Collected data.

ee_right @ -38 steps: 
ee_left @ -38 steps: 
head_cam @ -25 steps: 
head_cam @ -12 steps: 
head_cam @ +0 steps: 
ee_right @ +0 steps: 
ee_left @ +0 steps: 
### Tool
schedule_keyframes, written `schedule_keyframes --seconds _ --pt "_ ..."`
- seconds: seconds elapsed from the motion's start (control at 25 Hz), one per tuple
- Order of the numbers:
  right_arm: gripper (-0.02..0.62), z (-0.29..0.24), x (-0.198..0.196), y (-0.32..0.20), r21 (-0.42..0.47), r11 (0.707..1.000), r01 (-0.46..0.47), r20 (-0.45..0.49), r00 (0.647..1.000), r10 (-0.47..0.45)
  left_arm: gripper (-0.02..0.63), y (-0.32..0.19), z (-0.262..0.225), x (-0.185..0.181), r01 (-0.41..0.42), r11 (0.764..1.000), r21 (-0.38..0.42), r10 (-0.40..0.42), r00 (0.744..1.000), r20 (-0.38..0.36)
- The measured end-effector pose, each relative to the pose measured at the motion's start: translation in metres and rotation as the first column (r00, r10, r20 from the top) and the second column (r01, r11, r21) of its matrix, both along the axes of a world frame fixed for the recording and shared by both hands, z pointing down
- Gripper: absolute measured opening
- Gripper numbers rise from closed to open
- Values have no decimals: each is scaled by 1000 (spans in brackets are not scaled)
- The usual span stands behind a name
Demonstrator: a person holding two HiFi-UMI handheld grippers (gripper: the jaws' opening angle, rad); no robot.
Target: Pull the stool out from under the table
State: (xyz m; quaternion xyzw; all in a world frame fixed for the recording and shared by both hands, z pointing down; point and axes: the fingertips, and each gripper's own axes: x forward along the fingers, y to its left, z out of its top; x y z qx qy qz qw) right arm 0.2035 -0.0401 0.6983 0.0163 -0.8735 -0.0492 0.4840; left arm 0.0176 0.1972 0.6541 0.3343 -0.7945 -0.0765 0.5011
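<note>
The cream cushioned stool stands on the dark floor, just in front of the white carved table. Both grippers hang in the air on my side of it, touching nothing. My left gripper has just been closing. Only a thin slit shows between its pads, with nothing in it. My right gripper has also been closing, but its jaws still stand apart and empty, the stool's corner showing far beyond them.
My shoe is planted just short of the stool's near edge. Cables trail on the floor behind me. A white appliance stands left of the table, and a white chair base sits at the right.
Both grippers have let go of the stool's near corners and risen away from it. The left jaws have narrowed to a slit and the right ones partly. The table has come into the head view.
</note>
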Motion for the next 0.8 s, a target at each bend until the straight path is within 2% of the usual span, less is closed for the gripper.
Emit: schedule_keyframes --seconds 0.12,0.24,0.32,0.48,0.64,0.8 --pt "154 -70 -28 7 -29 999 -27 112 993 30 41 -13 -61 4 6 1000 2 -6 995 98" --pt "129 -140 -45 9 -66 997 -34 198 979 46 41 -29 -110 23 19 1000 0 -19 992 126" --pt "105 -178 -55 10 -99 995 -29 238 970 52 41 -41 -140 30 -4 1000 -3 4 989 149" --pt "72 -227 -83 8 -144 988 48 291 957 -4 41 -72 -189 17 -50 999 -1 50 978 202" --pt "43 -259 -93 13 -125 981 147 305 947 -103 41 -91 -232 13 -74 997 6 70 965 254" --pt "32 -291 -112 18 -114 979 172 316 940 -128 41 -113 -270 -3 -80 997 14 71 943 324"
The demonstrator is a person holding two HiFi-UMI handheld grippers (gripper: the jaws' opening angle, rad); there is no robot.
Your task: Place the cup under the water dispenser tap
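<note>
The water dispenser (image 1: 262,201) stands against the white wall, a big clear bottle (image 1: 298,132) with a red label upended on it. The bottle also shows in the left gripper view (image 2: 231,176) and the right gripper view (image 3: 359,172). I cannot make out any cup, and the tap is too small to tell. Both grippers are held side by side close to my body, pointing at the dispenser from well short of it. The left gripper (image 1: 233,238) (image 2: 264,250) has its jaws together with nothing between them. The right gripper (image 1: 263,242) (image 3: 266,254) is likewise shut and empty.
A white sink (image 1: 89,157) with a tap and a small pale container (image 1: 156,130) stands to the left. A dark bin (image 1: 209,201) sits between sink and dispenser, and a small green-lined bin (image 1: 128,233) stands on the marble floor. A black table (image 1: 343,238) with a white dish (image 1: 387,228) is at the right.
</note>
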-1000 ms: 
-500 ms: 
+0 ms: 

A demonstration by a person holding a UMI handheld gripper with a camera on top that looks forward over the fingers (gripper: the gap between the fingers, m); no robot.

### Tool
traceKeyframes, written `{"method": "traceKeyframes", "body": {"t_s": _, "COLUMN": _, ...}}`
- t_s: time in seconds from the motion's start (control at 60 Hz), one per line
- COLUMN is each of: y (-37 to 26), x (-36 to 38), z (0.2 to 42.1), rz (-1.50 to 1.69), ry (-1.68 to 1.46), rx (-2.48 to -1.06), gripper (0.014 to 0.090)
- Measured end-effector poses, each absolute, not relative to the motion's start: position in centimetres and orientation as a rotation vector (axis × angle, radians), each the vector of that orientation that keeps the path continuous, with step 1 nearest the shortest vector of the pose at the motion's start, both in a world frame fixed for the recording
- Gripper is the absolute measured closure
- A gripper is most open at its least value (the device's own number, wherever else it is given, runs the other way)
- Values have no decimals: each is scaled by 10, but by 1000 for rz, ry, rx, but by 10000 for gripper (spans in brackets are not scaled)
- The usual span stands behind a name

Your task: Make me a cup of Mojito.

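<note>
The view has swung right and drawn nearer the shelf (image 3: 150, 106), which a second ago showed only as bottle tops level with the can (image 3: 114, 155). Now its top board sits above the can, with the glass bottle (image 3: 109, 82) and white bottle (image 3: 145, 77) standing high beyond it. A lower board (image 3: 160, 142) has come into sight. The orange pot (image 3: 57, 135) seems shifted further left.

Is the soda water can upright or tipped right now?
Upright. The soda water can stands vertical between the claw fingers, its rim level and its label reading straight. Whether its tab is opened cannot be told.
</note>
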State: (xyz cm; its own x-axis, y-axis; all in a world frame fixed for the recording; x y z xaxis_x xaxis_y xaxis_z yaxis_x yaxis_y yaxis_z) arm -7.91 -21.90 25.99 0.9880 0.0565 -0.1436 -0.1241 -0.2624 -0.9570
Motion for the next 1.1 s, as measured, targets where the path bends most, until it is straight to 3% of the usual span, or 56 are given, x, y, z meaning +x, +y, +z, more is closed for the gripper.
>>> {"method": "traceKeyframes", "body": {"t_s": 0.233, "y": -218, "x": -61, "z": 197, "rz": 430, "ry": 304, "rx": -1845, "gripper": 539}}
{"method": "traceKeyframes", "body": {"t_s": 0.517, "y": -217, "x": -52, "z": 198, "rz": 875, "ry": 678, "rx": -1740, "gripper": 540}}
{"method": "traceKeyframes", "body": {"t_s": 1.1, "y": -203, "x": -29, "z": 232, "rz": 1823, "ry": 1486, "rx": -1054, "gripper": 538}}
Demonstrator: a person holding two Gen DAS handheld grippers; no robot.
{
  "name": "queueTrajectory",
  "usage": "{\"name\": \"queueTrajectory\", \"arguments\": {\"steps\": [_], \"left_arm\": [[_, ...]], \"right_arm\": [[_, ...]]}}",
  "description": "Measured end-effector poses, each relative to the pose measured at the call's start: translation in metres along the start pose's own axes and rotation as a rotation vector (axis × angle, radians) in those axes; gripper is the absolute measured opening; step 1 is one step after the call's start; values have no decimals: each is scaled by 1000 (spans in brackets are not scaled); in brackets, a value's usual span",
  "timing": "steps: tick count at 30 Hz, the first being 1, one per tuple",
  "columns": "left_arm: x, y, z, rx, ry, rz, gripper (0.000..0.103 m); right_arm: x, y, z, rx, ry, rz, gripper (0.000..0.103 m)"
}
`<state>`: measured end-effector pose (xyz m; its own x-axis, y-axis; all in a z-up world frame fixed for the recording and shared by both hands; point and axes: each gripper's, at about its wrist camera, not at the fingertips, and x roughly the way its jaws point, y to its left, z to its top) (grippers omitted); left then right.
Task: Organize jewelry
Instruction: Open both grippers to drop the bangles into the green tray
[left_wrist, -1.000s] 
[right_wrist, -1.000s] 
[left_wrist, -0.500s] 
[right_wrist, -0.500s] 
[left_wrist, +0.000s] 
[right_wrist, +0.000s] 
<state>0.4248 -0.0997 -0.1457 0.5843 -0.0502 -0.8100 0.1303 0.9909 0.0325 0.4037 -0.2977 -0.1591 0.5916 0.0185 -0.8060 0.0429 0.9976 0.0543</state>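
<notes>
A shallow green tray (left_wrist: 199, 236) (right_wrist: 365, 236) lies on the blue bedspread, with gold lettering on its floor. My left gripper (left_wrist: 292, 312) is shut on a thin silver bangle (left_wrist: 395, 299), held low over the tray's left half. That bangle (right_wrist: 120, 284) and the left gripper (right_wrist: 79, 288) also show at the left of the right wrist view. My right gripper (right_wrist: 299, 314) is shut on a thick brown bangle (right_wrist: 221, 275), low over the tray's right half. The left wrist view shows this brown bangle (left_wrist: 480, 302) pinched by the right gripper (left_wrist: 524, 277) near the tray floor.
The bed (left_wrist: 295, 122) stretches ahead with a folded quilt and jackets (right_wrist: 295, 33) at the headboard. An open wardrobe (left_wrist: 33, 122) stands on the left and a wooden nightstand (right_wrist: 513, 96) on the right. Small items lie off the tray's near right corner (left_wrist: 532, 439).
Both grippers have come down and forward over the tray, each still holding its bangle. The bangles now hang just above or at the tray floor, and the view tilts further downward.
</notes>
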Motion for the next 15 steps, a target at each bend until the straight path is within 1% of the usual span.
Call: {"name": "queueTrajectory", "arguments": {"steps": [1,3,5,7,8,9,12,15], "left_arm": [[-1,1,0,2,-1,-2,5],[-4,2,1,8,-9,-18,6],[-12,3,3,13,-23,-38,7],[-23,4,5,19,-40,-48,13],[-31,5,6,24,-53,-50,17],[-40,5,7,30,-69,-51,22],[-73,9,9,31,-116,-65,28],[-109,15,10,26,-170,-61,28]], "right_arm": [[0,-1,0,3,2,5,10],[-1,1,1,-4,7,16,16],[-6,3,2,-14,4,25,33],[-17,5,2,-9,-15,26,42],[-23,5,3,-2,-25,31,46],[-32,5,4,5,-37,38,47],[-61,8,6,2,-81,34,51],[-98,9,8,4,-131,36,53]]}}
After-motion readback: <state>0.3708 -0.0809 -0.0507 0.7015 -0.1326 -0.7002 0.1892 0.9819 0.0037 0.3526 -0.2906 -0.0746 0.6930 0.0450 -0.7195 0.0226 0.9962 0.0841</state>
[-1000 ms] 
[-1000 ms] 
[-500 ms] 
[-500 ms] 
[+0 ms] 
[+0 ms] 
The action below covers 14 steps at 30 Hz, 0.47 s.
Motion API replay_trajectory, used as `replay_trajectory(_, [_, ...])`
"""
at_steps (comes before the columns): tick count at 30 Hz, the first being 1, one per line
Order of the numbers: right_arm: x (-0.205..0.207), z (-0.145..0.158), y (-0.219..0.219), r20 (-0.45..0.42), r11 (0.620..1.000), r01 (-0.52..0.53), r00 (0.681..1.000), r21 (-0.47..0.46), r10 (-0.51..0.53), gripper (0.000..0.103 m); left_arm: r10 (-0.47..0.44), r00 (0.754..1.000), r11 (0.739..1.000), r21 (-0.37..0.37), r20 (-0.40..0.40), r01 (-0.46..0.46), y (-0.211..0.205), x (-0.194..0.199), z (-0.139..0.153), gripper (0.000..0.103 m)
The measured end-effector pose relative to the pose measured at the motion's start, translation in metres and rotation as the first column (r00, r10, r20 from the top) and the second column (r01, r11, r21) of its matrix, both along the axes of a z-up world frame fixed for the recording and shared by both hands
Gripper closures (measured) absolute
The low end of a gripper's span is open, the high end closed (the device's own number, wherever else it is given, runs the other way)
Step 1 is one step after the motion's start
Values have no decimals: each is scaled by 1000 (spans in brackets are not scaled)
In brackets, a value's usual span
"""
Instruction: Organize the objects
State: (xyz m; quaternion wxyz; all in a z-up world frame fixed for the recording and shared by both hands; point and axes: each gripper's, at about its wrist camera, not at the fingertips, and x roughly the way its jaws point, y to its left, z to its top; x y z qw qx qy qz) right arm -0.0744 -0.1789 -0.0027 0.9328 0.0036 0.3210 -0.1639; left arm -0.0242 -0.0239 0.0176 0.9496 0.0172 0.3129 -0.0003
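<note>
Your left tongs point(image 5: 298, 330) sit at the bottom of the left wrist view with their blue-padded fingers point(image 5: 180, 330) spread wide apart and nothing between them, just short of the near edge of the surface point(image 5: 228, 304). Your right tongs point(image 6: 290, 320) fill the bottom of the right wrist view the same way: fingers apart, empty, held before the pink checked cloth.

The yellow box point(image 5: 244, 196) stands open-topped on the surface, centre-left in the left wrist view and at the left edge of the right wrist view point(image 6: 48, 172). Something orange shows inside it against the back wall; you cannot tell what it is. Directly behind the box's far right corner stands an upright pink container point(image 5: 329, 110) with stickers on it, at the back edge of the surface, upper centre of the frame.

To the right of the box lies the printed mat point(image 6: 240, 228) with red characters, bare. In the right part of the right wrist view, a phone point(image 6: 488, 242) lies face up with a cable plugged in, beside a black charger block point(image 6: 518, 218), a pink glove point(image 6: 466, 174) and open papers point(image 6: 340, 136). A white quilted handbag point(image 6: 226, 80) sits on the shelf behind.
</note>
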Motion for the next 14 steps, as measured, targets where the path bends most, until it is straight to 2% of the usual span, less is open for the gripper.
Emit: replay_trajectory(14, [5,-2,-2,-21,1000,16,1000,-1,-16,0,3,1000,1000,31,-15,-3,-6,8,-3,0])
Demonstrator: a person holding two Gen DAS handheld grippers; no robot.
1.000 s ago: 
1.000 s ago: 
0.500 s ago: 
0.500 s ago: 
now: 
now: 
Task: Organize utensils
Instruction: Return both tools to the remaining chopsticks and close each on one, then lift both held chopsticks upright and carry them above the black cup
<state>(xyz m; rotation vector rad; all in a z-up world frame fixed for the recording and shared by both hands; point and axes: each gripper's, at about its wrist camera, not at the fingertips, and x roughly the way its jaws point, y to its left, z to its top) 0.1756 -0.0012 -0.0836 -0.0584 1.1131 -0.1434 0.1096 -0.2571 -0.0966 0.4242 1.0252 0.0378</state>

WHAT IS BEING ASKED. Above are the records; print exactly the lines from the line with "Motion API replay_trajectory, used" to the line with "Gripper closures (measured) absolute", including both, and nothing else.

TASK OUTPUT.
Motion API replay_trajectory, used as `replay_trajectory(_, [_, ...])`
"""
at_steps (comes before the columns): tick count at 30 Hz, the first being 1, one per line
Order of the numbers: right_arm: x (-0.205..0.207), z (-0.145..0.158), y (-0.219..0.219), r20 (-0.45..0.42), r11 (0.620..1.000), r01 (-0.52..0.53), r00 (0.681..1.000), r21 (-0.47..0.46), r10 (-0.51..0.53), gripper (0.000..0.103 m); left_arm: r10 (-0.47..0.44), r00 (0.754..1.000), r11 (0.739..1.000), r21 (-0.37..0.37), r20 (-0.40..0.40), r01 (-0.46..0.46), y (-0.211..0.205), x (-0.194..0.199), z (-0.139..0.153), gripper (0.000..0.103 m)
The measured end-effector pose relative to the pose measured at the motion's start, translation in metres and rotation as the first column (r00, r10, r20 from the top) and the second column (r01, r11, r21) of its matrix, both along the axes of a z-up world frame fixed for the recording and shared by both hands
Gripper closures (measured) absolute

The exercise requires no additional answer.